Segment Open

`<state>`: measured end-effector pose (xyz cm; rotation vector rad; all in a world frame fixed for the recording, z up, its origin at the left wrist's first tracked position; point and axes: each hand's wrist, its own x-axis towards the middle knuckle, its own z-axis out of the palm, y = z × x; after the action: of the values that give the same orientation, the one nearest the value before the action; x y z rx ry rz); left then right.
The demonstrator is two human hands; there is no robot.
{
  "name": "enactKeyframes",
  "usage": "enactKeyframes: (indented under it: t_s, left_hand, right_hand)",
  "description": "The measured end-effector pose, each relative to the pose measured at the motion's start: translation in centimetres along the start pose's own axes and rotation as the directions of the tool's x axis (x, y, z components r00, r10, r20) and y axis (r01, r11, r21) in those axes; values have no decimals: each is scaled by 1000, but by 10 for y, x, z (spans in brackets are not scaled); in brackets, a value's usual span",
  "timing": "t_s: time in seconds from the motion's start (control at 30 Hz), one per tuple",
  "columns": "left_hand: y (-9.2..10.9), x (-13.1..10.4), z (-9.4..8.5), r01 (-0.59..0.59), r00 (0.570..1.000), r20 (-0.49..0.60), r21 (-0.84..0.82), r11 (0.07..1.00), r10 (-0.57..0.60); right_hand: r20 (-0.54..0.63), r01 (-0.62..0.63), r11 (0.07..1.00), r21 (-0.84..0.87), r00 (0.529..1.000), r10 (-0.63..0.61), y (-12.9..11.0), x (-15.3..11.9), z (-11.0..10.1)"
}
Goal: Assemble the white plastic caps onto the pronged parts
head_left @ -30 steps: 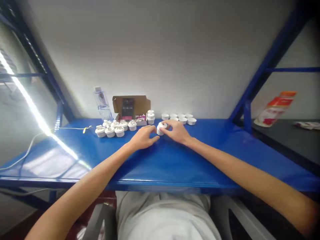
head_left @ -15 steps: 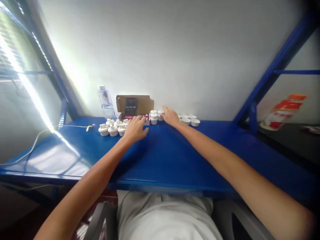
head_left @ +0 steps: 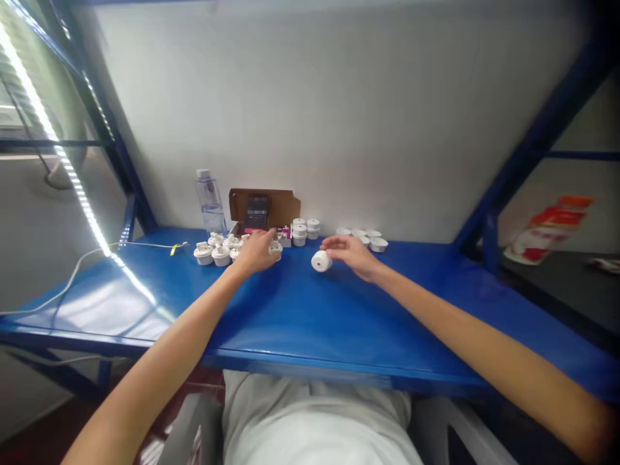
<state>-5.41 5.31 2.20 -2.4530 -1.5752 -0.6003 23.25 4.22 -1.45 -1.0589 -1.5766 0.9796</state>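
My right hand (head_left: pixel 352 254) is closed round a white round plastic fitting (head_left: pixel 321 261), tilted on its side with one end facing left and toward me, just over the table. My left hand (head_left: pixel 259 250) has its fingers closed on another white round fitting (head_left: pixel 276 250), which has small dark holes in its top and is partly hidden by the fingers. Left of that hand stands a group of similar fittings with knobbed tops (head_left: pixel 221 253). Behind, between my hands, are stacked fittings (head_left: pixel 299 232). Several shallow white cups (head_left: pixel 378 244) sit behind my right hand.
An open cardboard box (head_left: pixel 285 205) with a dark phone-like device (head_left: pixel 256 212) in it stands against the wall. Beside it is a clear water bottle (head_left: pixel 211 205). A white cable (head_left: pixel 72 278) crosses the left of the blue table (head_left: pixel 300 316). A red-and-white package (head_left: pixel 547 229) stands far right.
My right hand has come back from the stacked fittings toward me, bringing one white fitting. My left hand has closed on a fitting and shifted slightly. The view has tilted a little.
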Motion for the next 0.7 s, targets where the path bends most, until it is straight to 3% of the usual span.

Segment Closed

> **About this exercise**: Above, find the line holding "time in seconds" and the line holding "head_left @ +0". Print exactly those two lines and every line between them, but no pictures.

> **Solution to this problem**:
  "timing": "t_s: time in seconds from the motion's start (control at 30 Hz), one per tuple",
  "columns": "left_hand: y (-9.2..10.9), x (-13.1..10.4), z (-9.4..8.5), r01 (-0.59..0.59), r00 (0.570..1.000), r20 (-0.49..0.60), r21 (-0.84..0.82), r11 (0.07..1.00), r10 (-0.57..0.60); right_hand: r20 (-0.54..0.63), r01 (-0.62..0.63), r11 (0.07..1.00), r21 (-0.84..0.87), r00 (0.529..1.000), r10 (-0.63..0.61), y (-12.9..11.0), x (-15.3..11.9), z (-11.0..10.1)"
}
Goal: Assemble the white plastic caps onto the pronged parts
head_left @ -30 steps: 
head_left @ -15 steps: 
head_left @ +0 steps: 

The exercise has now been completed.